César Augusto Martinez, que estava à frente da Diretoria de Proteção Territorial; Oscar Romero de Lima Marcico, então coordenador-geral de Promoção dos Direitos Sociais e João Francisco Goulart dos Santos, coordenador de Gestão Estratégica, pediram para sair.
Em 2021, de acordo com informações do Portal da Transparência, menos de 5% das despesas da Funai foram destinadas a assistência aos povos indígenas.
A maior parte do recurso foi empregada em despesas administrativas. Diante do desmonte, também em 2021, o Supremo Tribunal Federal (STF) determinou que a Funai contratasse 776 servidores temporários para implantação de barreiras contra invasores na Amazônia. O certame aumentou 553 servidores no quadro.
Bolsonaro endossa “permissão para matar”
Com o enfraquecimento da fiscalização, não apenas da Funai, mas de outros órgãos responsáveis por fiscalizar a região, ocorre um aumento da violência. Indígenas, indigenistas, ambientalistas e profissionais que atuam na defesa da Amazônia e dos direitos humanos se tornam mais vulneráveis.
Em outubro de 2019, logo após a exoneração de Bruno Pereira, o servidor Maxciel Pereira dos Santos, que trabalhava na frente de proteção do Vale do Javari, foi assassinado com dois tiros na cabeça em Tabatinga.
Um mês depois, o coordenador da área, Francisco Gouvea, pediu demissão. Ele alegou “precarização dos meios para o atendimento de nossa missão institucional de proteção dos direitos dos povos indígenas” no território.
Somente naquele ano, a base do Vale do Javari sofreu quatro ataques. O último deles foi um ataque a tiros em dezembro, próximo aos rios Itaquaí e Ituí, onde Bruno e Dom Phillips desapareceram.

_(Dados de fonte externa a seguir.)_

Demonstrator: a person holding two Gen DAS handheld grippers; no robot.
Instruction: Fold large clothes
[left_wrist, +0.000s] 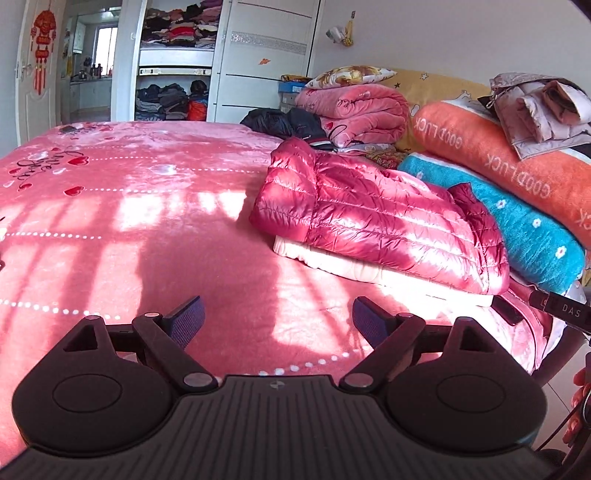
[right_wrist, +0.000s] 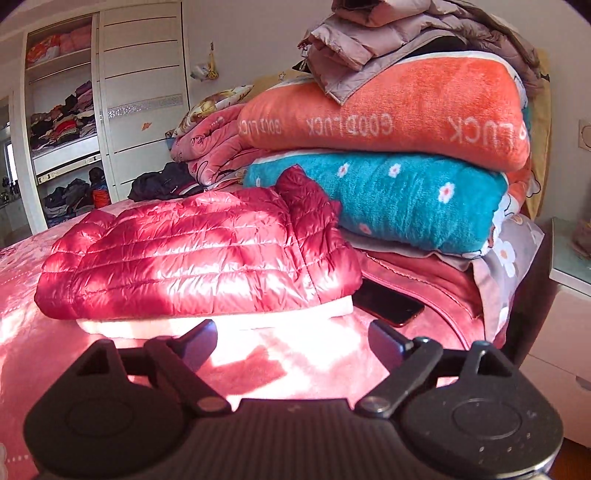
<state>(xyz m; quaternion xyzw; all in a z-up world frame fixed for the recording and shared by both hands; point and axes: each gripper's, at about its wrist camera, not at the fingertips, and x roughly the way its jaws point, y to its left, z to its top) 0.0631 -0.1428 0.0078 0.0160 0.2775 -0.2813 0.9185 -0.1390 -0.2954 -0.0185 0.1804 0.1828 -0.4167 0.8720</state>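
Note:
A shiny red quilted down jacket (left_wrist: 373, 218) lies folded on the pink bed, on top of a folded cream garment (left_wrist: 354, 267). It also shows in the right wrist view (right_wrist: 199, 258), with the cream garment (right_wrist: 221, 319) under it. My left gripper (left_wrist: 277, 317) is open and empty, above the bedspread, short of the jacket. My right gripper (right_wrist: 291, 341) is open and empty, just in front of the cream garment's edge. A pale pink-grey jacket (right_wrist: 369, 40) lies crumpled on top of the blanket stack.
Stacked orange (right_wrist: 388, 118) and teal (right_wrist: 388, 195) blankets stand behind the jacket. A dark phone (right_wrist: 388, 302) lies on the bed beside it. Folded pink quilts (left_wrist: 354, 110) and black clothes (left_wrist: 284, 122) sit further back. The pink bedspread (left_wrist: 129, 221) spreads left. An open wardrobe (left_wrist: 177, 62) stands behind.

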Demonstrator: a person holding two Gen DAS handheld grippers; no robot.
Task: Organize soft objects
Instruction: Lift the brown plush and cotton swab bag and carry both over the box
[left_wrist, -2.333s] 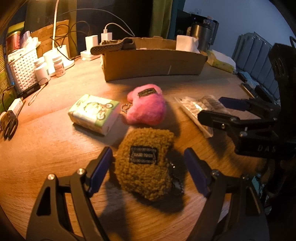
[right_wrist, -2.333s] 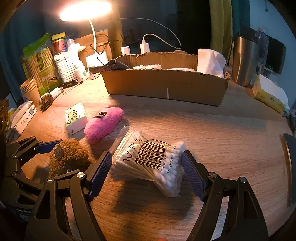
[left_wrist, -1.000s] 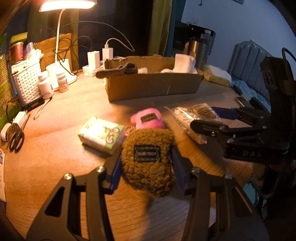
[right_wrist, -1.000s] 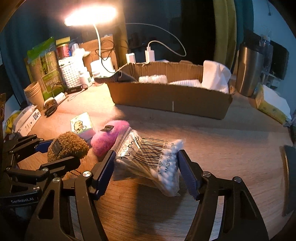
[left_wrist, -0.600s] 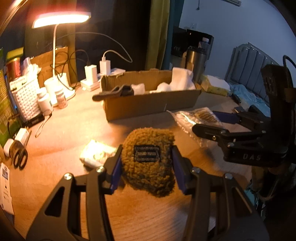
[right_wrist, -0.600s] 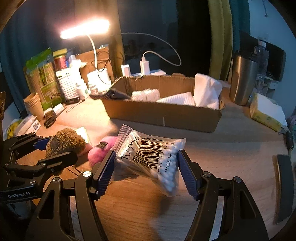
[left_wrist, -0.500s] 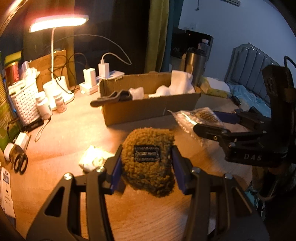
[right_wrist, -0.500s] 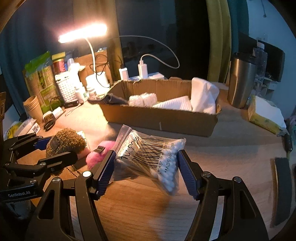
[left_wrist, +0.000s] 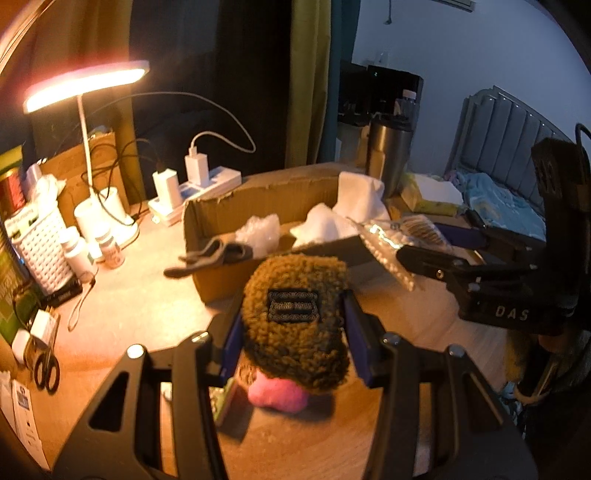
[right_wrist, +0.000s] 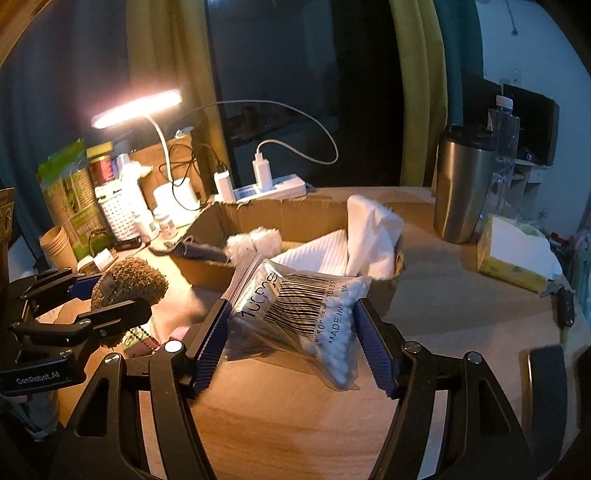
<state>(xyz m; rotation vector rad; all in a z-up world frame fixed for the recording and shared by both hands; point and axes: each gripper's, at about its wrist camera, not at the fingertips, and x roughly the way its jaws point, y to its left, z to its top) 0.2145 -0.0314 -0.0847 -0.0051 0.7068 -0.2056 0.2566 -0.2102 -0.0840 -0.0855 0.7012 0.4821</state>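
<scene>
My left gripper (left_wrist: 293, 332) is shut on a fuzzy brown pouch (left_wrist: 295, 321) with a dark label, held up above the wooden table. The same brown pouch (right_wrist: 129, 282) shows at the left of the right wrist view. My right gripper (right_wrist: 291, 328) is shut on a clear bag of cotton swabs (right_wrist: 295, 310), also lifted off the table. Just beyond both stands an open cardboard box (right_wrist: 295, 218) holding white cloths and a grey item. A pink fuzzy pouch (left_wrist: 277, 395) lies on the table under the brown one.
A lit desk lamp (left_wrist: 85, 83), a white basket (left_wrist: 40, 243), small bottles, chargers on a power strip (right_wrist: 273, 190) and scissors (left_wrist: 46, 369) crowd the left and back. A steel tumbler (right_wrist: 461, 184) and a tissue pack (right_wrist: 513, 251) stand right of the box.
Both grippers closed on their objects, lifted them off the table and carried them toward the cardboard box, which looms nearer. The pink pouch and green packet stayed behind and slid below view.
</scene>
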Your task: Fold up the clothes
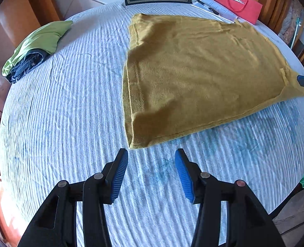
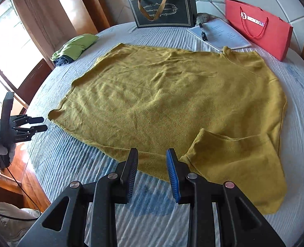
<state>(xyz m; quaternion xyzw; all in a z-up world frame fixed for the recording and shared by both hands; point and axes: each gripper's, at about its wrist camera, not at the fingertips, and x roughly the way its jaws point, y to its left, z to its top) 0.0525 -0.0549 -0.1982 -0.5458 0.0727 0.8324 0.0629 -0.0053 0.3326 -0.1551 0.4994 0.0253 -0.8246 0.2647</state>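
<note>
A mustard-yellow knit garment (image 2: 168,103) is lying spread flat on the round bed with the white-and-blue ribbed cover (image 2: 152,212), just ahead of both pairs of jaws. In the right wrist view, the right gripper (image 2: 152,171) is hovering with its jaws apart, the garment's near edge lying between and just beyond the blue-padded tips; one sleeve is lying folded over the body ahead and to the right of them, and whether the tips are touching the cloth cannot be told. In the left wrist view, the left gripper (image 1: 151,167) is holding its jaws wide apart over bare cover, the garment's near corner (image 1: 135,144) sitting just ahead of the left jaw and not between the two.

Well ahead and to the left of the jaws, a folded green cloth on top of a dark denim piece (image 1: 32,49) is resting at the bed's edge. At the far side, a black gift bag with gold lettering (image 2: 162,8) and a red paper bag with cord handles (image 2: 261,28) are standing, with white printed sheets carrying a pen (image 2: 219,34) beside them. The left wrist view is cutting off the black bag's top, and the right gripper is showing there only as a dark tip at the frame's right edge.
</note>
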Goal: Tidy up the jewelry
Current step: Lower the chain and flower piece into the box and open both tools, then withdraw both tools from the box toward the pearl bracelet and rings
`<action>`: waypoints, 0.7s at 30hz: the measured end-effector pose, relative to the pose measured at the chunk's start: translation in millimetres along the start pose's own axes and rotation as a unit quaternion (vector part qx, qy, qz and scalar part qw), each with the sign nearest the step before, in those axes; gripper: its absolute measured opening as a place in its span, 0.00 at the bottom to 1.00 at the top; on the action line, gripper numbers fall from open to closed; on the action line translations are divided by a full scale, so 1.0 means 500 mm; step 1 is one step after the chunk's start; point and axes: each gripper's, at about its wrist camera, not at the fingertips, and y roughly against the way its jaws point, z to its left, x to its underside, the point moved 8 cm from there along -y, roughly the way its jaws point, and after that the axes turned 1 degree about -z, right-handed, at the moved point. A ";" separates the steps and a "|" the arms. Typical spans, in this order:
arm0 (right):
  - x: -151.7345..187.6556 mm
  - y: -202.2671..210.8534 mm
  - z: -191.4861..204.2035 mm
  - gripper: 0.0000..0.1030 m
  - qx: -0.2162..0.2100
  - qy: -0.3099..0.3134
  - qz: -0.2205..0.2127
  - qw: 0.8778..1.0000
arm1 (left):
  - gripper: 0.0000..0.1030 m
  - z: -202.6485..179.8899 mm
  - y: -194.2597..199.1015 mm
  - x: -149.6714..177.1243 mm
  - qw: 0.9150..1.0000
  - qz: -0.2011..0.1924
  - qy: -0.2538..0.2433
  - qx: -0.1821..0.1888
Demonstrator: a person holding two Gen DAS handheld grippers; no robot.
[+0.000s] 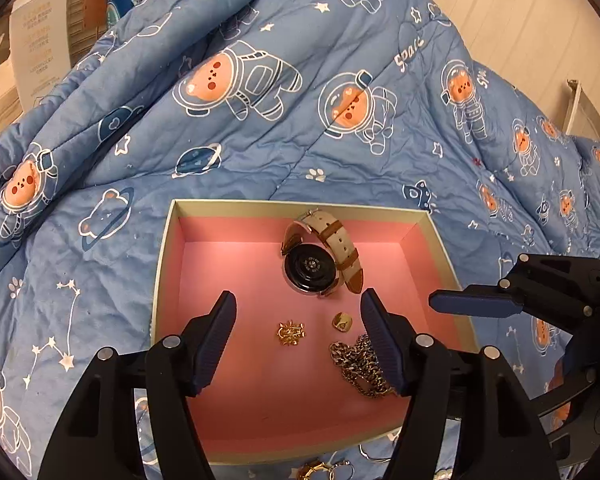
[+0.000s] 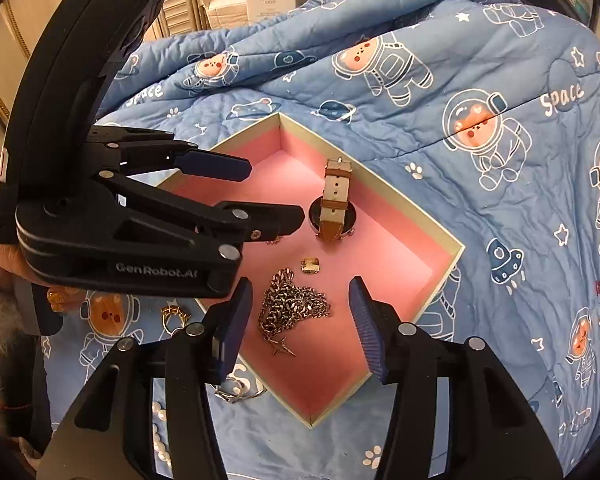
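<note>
Both left gripper (image 1: 298,344) and right gripper (image 2: 300,320) gape wide and empty over the pink-lined cardboard box (image 2: 404,196), chunky silver chain necklace (image 2: 294,306) directly under the right one; next, probably fetch the gold ring (image 2: 175,315) lying outside, left of right gripper, pinching low.

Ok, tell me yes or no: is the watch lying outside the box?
No, the watch lies inside the box, on its pink floor near the far wall.
</note>
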 end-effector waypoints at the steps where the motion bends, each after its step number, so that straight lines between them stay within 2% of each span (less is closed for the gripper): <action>1: -0.001 0.011 -0.004 0.62 0.004 -0.006 -0.008 1.000 | 0.63 0.002 0.009 -0.005 1.000 -0.007 0.006 0.002; 5: 0.007 0.052 -0.018 0.71 0.012 -0.043 -0.045 0.998 | 0.79 0.017 0.059 -0.012 0.998 -0.044 0.036 0.009; 7: 0.018 0.070 -0.021 0.79 0.023 -0.066 -0.058 0.996 | 0.84 0.025 0.088 -0.005 0.997 -0.062 0.049 0.012; 9: 0.032 0.087 -0.016 0.80 0.023 -0.084 -0.078 0.993 | 0.91 0.032 0.114 0.015 0.995 -0.077 0.055 0.006; 16: 0.107 0.129 0.025 0.80 0.052 -0.112 -0.123 0.985 | 0.93 0.047 0.178 0.127 0.994 -0.097 0.054 -0.010; 21: 0.171 0.134 0.060 0.80 0.056 -0.119 -0.120 0.984 | 0.93 0.047 0.211 0.216 0.993 -0.105 0.039 -0.035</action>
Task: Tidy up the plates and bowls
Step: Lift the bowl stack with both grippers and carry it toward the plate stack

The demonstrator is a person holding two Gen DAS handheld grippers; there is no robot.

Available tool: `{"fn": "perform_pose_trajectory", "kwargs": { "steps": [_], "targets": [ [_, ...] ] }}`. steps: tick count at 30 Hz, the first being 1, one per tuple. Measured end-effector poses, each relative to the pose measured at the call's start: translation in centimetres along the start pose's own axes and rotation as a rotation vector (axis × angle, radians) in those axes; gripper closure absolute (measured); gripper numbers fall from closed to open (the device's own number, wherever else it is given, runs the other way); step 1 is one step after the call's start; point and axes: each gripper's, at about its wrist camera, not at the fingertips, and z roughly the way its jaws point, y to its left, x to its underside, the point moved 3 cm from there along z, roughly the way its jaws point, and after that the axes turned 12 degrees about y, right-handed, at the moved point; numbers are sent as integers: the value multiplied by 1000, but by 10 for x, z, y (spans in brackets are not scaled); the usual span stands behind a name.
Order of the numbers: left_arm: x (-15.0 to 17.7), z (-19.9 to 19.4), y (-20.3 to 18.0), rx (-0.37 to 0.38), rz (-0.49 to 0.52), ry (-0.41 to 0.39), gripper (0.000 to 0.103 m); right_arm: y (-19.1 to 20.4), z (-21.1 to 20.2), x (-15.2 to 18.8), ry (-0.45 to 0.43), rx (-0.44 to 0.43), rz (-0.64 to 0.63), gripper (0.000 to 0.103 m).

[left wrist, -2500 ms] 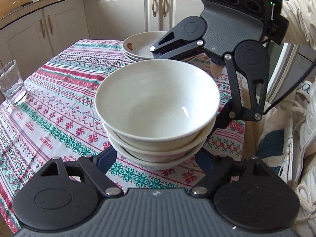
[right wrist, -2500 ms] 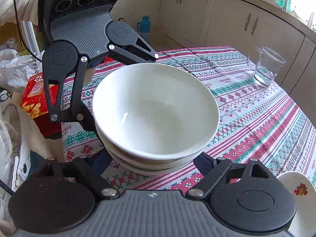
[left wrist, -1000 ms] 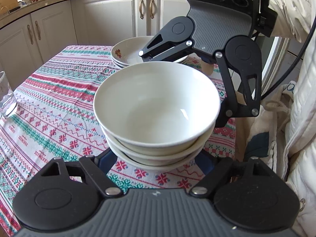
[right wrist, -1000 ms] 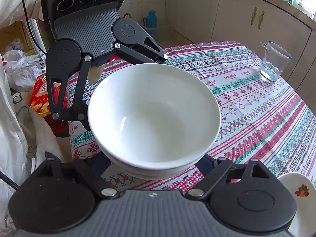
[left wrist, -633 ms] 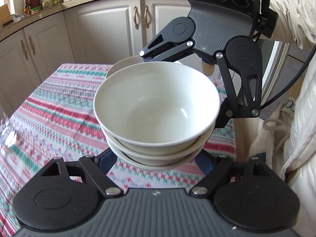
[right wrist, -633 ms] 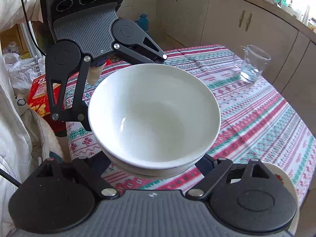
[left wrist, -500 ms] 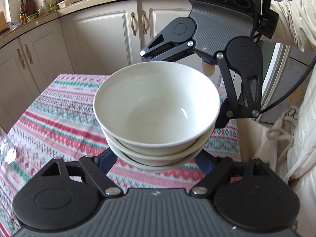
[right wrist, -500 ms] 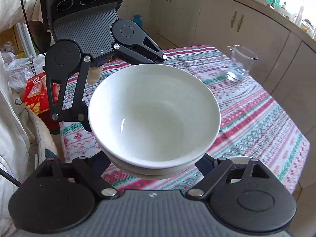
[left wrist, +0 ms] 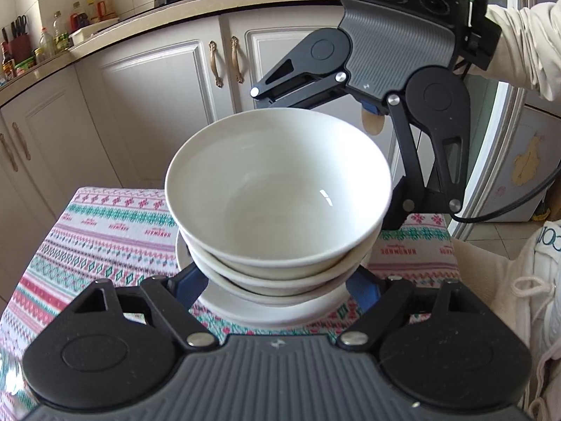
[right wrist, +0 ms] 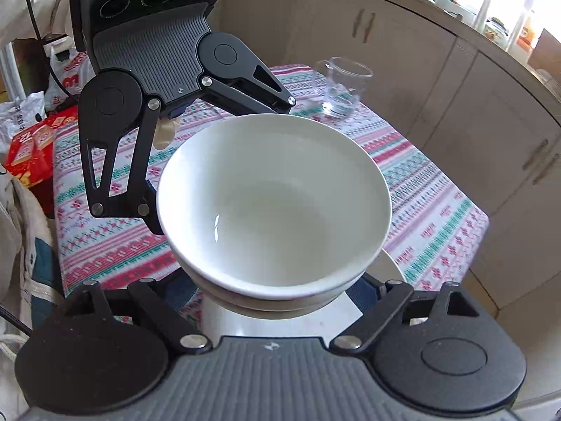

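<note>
A stack of white bowls [left wrist: 280, 193] is held in the air between my two grippers, which face each other. My left gripper [left wrist: 277, 284] has its blue-padded fingers wide apart, pressed against the lower bowls from the near side. My right gripper [right wrist: 277, 294] does the same from the opposite side. The bowl stack [right wrist: 273, 203] hangs just above a stack of white plates [left wrist: 266, 315] on the patterned tablecloth [left wrist: 105, 238]. The plates [right wrist: 350, 315] show under the bowls in the right wrist view too.
A clear glass mug [right wrist: 342, 86] stands on the far part of the table. Kitchen cabinets [left wrist: 157, 105] run behind the table. A red box [right wrist: 31, 151] and bags lie on the floor beside the table.
Both grippers have carried the bowl stack up and across the table to a spot over the plates. The grip on the bowls has not changed.
</note>
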Motion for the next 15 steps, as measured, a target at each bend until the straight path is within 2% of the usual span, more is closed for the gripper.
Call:
{"fn": "perform_pose_trajectory", "kwargs": {
  "steps": [15],
  "targets": [
    [-17, 40, 10, 40, 14, 27, 18, -27, 16, 32, 32, -11, 72, 10]
  ]
}}
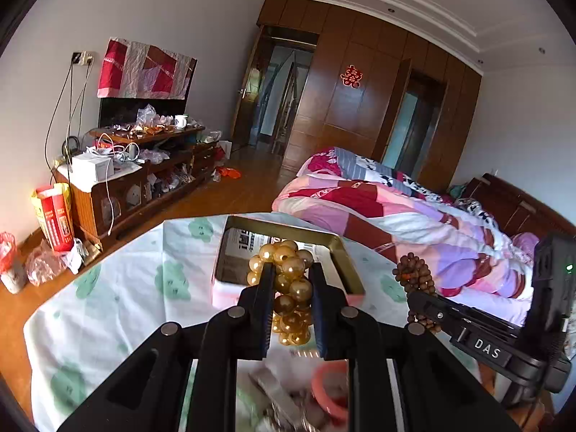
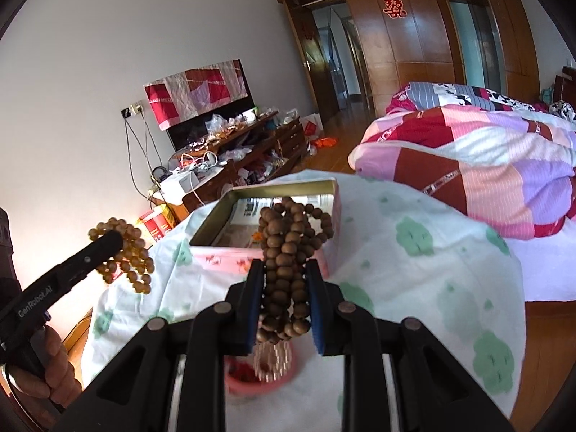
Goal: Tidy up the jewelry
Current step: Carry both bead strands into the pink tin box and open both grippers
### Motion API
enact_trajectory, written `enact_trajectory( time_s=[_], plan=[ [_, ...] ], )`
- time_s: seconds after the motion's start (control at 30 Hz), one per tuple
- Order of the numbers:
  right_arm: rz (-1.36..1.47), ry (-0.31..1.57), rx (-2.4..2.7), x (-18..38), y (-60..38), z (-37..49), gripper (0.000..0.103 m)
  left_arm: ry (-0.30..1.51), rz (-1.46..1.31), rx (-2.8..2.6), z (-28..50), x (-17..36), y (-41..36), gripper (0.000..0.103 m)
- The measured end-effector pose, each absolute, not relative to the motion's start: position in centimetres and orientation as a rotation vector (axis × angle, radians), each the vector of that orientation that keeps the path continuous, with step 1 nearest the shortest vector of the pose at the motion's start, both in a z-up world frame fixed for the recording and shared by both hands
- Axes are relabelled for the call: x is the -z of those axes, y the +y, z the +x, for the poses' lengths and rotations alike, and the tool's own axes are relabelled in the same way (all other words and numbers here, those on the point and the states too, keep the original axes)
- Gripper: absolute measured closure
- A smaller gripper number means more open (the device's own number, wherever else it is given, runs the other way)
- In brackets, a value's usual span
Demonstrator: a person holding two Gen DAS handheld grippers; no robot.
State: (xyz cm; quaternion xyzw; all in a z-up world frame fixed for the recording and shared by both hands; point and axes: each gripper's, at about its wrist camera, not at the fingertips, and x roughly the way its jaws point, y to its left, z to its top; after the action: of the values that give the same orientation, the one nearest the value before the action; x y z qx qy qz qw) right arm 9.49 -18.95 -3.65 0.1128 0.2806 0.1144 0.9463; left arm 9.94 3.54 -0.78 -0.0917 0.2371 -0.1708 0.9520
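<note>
Between the pads of the left gripper, closest in the left wrist view, hangs one bunched strand of golden beads, pinched and lifted clear of the table. Just to its right, the right gripper pinches one bunched strand of brown wooden beads the same way, both fingers pressed against the bundle. Under the two grippers lies one pink dish, blurred, with small items inside that cannot be made out. Just beyond the beads sits one open tin box with gilt rims and pink sides, printed paper lining its bottom. One table, covered by a white cloth with green cloud shapes, carries both dish and box. Farther off stand one bed with a patchwork quilt and one cluttered wooden cabinet against the wall
</note>
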Motion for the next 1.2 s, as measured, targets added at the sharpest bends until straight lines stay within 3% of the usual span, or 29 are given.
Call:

“A perda é muito grande porque o Bruno era um amigo pessoal, foi meu chefe durante um tempo e foi muito ativo na luta para que a Funai permanecesse inteira, enquanto Bolsonaro tentava fatiar aa fundação e diluir dentro de outros órgãos. E esse foi um dos motivos pelo qual ele caiu com o apoio do Marcelo Xavier”, lamenta o indigenista Gustavo Vieira.
Outros servidores da Funai, que preferem não se identificar, endossam a posição de Gustavo e afirmam que a responsabilidade pelo ocorrido com Bruno e Dom Phillips é tanto de Bolsonaro quanto de Marcelo Xavier.
“O Estado parou de dar força, de oferecer condições para que ações de fiscalização continuassem ocorrendo. Isso fortaleceu as organizações criminosas, que passaram a agir sem medo”, finaliza.
Marcelo Xavier se manifestou poucas vezes sobre o desaparecimento de Bruno e Dom e tentou responsabilizar as próprias vítimas por supostamente terem se colocado em risco.
Xavier é delegado federal e foi indicado para assumir o cargo por integrantes da bancada ruralista no Congresso Nacional.